## WORK INSTRUCTIONS
Each line below from the one containing "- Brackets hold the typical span" through the one containing "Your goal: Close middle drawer" is to be given again exactly, and no line outside that span.

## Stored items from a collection
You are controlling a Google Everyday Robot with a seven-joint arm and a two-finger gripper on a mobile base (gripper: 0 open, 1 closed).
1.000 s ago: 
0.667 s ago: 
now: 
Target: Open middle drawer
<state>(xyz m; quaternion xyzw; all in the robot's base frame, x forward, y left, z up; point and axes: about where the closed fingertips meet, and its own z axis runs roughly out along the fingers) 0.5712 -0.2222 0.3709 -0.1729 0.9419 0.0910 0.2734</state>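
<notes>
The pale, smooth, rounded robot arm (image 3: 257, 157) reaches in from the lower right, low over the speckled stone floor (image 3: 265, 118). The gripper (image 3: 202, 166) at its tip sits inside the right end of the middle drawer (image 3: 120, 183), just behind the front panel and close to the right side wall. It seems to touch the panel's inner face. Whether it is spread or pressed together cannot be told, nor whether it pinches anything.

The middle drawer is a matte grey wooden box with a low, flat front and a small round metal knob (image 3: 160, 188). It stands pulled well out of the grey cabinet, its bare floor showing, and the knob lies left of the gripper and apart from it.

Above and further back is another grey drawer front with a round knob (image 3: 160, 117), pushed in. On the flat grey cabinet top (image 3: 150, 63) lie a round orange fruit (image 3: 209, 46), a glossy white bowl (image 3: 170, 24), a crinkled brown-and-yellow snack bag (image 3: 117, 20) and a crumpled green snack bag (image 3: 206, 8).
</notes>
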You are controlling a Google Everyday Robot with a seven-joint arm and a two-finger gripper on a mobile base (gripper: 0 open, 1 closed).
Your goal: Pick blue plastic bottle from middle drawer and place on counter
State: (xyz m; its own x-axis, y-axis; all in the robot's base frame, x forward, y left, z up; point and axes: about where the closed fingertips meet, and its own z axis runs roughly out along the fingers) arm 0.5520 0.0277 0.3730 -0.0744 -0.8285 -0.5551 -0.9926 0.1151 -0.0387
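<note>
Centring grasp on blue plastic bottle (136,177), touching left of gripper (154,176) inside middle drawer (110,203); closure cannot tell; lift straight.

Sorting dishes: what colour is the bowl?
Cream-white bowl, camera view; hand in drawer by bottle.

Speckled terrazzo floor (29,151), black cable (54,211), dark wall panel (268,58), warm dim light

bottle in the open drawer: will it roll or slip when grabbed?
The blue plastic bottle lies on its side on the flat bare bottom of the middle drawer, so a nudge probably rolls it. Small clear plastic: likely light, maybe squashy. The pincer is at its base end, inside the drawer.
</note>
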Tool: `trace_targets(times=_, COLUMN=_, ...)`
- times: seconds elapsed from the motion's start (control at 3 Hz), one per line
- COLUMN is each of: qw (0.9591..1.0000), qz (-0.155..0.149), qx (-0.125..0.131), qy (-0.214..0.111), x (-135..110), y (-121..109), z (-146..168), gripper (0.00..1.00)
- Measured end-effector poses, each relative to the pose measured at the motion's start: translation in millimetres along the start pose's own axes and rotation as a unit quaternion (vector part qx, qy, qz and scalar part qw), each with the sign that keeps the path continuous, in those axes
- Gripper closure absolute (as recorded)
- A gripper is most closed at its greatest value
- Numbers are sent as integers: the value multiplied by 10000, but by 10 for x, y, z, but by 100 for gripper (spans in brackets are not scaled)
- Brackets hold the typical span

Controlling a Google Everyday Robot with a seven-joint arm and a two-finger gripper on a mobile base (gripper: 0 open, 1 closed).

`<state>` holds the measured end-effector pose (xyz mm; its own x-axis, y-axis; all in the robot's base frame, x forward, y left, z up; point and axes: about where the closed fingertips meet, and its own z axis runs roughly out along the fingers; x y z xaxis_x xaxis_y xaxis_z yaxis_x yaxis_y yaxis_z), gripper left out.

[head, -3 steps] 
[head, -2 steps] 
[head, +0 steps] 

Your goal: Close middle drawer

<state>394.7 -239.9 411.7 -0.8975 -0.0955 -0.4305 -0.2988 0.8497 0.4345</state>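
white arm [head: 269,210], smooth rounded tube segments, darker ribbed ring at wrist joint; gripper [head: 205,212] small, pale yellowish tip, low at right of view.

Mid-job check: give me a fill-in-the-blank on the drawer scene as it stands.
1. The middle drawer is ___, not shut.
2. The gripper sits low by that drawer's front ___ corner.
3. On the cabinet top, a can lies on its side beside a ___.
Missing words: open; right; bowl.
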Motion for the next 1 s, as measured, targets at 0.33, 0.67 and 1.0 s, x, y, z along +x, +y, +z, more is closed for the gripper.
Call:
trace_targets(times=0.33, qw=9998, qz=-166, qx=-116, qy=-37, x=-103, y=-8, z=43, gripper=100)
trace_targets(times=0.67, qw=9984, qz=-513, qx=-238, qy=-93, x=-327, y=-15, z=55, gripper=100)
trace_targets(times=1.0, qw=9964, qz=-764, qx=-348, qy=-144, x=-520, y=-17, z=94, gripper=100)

## SOLUTION FOR THIS PROBLEM
- Brackets hold the typical span

Controlling a Google Everyday Robot with a seven-joint arm and a two-finger gripper on a mobile base (gripper: 0 open, 1 closed).

`<state>` holds the measured end-effector pose (xyz mm; its own x-axis, y-axis; all in the robot's base frame, x forward, y left, z up; point and axes: about where the closed fingertips meet, and its own z axis runs roughly out along the fingers; x y z xaxis_x xaxis_y xaxis_z yaxis_x yaxis_y yaxis_z), gripper left out.

[head, -3 steps] 
[head, -2 steps] 
[head, +0 steps] 

Your goal: Close middle drawer

Nothing else belongs to the answer.